> _The problem_
Skip every picture while you write out the records below, from the first line through the one that contains "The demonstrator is", both ends kept.

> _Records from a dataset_
----------
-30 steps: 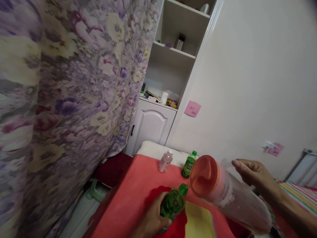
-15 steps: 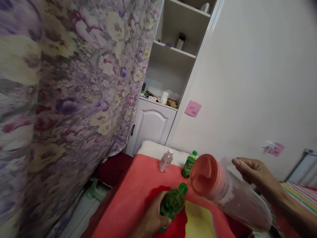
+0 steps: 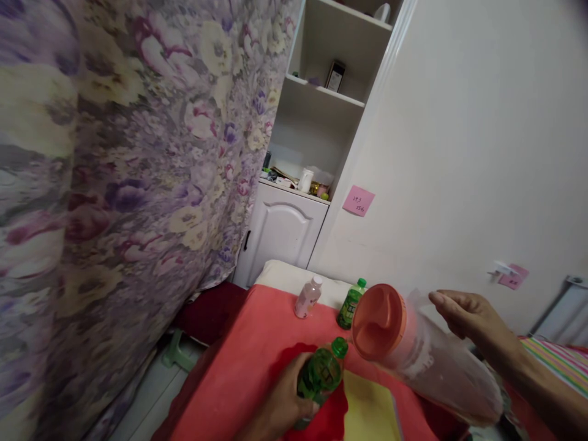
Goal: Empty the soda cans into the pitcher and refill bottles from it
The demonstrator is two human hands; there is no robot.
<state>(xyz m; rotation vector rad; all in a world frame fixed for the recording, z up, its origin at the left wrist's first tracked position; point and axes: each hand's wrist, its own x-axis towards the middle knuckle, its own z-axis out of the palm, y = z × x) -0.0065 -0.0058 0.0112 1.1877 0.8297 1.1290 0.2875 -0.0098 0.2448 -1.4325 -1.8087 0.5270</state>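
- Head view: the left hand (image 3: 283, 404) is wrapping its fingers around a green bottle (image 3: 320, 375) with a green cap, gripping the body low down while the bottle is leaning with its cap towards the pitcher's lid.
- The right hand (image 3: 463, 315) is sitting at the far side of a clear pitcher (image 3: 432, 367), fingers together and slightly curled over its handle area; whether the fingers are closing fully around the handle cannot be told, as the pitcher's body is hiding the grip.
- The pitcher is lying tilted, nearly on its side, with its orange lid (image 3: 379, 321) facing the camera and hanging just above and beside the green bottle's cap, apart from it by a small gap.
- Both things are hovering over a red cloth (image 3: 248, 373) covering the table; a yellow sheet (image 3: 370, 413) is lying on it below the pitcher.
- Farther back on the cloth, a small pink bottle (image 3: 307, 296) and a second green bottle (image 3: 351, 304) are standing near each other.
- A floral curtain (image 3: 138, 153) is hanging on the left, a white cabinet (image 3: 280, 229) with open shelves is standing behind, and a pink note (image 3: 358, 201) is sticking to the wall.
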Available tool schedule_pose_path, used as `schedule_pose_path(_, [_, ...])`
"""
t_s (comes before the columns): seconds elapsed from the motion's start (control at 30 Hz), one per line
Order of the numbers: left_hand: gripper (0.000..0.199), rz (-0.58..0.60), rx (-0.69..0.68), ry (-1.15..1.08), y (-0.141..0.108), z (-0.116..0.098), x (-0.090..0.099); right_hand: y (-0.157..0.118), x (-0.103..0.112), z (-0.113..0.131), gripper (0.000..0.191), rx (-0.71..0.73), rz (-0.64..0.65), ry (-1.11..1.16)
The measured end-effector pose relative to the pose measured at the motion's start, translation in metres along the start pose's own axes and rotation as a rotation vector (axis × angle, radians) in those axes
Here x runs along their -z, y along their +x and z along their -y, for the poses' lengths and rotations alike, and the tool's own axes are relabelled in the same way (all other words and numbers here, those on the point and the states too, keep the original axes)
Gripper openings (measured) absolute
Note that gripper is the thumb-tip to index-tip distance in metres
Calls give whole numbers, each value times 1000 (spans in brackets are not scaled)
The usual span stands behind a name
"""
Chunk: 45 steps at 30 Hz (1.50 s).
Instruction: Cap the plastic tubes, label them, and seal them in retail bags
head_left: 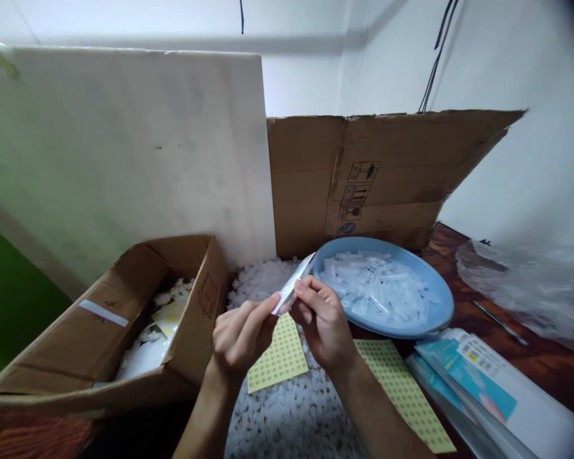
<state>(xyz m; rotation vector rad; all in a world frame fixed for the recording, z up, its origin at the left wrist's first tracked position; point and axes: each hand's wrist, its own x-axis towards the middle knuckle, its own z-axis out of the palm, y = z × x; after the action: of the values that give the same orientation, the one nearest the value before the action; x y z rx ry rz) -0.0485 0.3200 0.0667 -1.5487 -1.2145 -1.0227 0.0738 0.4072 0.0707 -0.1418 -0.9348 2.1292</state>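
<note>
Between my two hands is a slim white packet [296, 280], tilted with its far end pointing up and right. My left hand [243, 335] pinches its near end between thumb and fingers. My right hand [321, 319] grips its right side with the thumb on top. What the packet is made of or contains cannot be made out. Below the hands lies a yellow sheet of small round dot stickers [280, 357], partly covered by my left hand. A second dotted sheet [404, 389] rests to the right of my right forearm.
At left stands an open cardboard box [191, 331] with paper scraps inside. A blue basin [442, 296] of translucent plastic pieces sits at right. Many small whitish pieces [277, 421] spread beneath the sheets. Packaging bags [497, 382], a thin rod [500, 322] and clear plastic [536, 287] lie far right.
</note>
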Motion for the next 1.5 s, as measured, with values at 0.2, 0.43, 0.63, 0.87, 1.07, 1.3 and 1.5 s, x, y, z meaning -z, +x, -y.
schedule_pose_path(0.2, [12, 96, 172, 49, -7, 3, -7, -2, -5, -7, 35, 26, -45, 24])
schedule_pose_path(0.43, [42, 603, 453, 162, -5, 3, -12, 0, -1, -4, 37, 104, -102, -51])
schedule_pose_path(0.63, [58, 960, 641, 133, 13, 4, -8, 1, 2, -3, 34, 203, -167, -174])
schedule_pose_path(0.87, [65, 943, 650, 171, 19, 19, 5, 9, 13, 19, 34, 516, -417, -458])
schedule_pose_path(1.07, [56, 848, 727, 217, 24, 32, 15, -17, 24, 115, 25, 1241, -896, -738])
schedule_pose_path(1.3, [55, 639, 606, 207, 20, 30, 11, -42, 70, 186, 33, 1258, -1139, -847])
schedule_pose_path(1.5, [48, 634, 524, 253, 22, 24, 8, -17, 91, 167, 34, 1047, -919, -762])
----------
> _Completed task_
-30 steps: 
-15 steps: 
+0 steps: 
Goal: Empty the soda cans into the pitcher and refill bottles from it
The demonstrator is two human hands; there is no robot.

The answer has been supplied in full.